The Toronto International Film Festival is known for its movies and stars, but also for bringing traffic to a standstill while fans wait for a glimpse of their favourite actors.
This year, for the first time since the festival began in 1976, organizers have arranged for a four-day road closure on King Street, turning it into a pedestrian-only promenade complete with a red-carpet welcome for festival goers, between University Avenue and Peter Street.
King Street restaurateurs, who get to extend their patios beyond the narrow sidewalks onto the street, are welcoming the Festival Street initiative expecting it to boost business.

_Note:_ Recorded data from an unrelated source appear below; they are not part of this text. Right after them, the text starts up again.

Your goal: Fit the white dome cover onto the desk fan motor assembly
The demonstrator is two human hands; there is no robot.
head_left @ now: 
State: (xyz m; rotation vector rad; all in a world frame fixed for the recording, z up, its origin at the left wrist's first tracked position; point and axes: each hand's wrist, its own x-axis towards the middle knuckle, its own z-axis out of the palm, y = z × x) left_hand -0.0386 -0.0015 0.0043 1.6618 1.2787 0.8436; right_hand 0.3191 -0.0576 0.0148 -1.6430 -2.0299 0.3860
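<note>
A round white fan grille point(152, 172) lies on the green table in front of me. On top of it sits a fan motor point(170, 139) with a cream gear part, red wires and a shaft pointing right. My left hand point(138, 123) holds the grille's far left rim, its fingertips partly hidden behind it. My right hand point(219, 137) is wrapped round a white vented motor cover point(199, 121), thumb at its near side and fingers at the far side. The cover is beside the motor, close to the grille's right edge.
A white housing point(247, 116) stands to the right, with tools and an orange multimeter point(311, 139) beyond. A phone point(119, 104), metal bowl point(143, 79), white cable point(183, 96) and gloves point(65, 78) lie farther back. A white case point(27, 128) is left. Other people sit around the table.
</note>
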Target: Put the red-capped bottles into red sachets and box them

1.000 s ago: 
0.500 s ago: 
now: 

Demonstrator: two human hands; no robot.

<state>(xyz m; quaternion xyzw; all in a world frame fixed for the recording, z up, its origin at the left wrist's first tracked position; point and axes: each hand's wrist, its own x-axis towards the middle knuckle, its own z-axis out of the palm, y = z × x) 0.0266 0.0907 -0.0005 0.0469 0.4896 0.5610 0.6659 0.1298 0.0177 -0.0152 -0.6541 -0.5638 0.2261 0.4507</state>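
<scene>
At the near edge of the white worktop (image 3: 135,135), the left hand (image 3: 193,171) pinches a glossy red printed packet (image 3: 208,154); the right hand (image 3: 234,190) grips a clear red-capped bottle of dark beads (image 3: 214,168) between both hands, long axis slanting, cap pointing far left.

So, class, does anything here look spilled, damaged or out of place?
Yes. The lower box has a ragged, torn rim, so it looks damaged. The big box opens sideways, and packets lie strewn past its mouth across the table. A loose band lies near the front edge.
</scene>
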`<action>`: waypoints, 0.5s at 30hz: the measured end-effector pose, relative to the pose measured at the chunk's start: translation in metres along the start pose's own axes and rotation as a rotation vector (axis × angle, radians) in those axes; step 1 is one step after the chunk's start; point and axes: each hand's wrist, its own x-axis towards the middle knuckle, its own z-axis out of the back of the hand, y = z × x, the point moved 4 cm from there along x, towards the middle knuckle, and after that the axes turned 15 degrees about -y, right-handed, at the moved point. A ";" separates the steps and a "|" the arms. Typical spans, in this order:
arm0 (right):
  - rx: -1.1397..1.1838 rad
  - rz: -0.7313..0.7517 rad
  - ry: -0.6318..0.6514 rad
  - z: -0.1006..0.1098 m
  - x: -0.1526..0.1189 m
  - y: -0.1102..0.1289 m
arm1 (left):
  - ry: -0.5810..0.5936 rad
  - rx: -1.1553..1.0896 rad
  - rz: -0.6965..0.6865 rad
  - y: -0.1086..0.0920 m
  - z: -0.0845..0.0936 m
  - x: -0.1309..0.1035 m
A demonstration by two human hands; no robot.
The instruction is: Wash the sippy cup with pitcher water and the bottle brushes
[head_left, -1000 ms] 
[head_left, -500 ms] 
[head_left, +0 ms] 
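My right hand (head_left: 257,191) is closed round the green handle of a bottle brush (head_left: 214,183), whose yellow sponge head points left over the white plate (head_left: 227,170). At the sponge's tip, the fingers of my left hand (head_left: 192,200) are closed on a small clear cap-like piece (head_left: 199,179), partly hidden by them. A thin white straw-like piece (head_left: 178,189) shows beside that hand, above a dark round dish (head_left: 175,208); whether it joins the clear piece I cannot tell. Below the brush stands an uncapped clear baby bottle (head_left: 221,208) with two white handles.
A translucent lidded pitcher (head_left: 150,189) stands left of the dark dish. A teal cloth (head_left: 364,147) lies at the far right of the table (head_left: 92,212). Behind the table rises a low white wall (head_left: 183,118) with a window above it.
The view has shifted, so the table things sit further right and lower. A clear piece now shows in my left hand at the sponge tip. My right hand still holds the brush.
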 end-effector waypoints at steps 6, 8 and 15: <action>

“We’re full the whole time [during TIFF],” said Tony Loschiavo, owner of Paese, an Italian restaurant. “We probably turn away as many people as we serve.”

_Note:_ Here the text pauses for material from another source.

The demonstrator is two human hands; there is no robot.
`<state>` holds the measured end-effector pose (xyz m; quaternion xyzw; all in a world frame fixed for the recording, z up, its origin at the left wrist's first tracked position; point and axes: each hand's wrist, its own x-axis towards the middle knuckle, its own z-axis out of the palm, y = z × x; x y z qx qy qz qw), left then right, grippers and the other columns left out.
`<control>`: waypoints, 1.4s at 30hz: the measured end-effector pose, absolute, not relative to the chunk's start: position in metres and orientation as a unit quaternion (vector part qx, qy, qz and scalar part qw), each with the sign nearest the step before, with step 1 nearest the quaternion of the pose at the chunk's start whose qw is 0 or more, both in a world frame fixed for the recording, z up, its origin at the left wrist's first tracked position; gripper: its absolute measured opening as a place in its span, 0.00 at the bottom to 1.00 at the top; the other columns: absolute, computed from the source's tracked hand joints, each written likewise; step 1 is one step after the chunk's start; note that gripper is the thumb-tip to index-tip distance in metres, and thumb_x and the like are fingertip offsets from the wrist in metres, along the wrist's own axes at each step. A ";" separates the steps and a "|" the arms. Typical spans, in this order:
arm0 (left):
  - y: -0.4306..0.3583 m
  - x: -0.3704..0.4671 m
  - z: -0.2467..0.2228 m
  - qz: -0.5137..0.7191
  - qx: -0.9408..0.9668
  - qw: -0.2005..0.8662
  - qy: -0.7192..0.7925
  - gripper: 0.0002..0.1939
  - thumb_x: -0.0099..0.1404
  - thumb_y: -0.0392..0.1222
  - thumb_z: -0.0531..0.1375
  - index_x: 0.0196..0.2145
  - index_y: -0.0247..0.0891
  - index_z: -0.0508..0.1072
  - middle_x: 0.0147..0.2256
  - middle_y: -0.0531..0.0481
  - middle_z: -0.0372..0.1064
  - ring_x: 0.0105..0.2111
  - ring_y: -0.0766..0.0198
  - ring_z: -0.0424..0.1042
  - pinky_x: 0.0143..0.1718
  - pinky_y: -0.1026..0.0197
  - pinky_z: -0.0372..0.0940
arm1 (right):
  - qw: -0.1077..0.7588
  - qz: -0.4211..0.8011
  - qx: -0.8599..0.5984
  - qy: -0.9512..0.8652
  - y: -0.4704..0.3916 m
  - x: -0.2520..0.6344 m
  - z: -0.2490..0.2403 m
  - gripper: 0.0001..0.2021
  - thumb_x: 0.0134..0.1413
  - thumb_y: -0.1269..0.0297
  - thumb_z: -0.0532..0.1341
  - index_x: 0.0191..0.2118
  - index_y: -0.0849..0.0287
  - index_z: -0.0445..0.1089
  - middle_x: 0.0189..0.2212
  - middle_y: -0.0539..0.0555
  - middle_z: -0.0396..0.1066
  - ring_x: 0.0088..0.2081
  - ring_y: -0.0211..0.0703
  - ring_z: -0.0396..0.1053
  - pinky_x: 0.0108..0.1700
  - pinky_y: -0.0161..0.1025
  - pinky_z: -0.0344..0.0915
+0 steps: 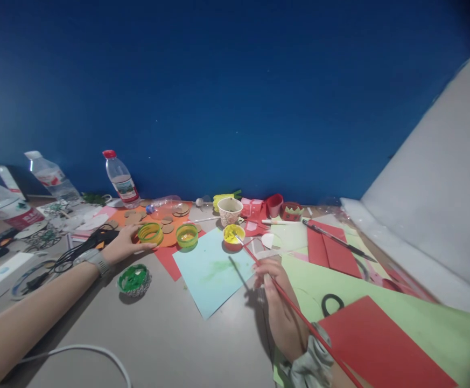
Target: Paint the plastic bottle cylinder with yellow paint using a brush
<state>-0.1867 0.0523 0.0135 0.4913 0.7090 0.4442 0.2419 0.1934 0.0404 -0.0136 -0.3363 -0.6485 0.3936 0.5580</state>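
Right hand [277, 304] closed round red paintbrush [299, 314], angled forward over worktop [170, 345]. Bowl of green paint [134, 281] left, near left forearm. Pale blue sheet [208, 285], green smudge on it. Left hand [125, 245] partly curled, thumb and fingers round green-yellow cup [151, 234]; 2nd green-yellow cup [187, 237] just right. Brush tip inside yellow paint cup [233, 245]. Behind: patterned paper cup [230, 216], red-capped bottle [122, 183].
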 end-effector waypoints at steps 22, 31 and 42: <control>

Loschiavo said the licensed patio extension permit allows him to add 20 seats to his restaurant’s 100-person capacity.
Stargazers hoping for an autograph or picture with celebrities also expect King Street to become more crowded.
Lisa, a fan who didn’t want her last name used, was waiting outside the Princess Wales Theatre since 9 a.m. to see Robert Downey Jr. at the premiere of The Judge. She said the road closure would “bring a lot more people and that makes it harder for us to get autographs.”
“But it’s great and we should be celebrating that,” she added.
The street festival features a music stage, movie-themed micro-plays presented in collaboration with the Toronto Fringe Festival, art installations, a big chess set, seating areas and food trucks.
Traffic is being rerouted on Spadina Road and University Avenue until 6 a.m. on Monday, Sept. 8.
From Sept. 8 to Sept. 11, King Street will be down to one lane in each direction between John and Duncan streets. The road will fully re-open on Sept. 12.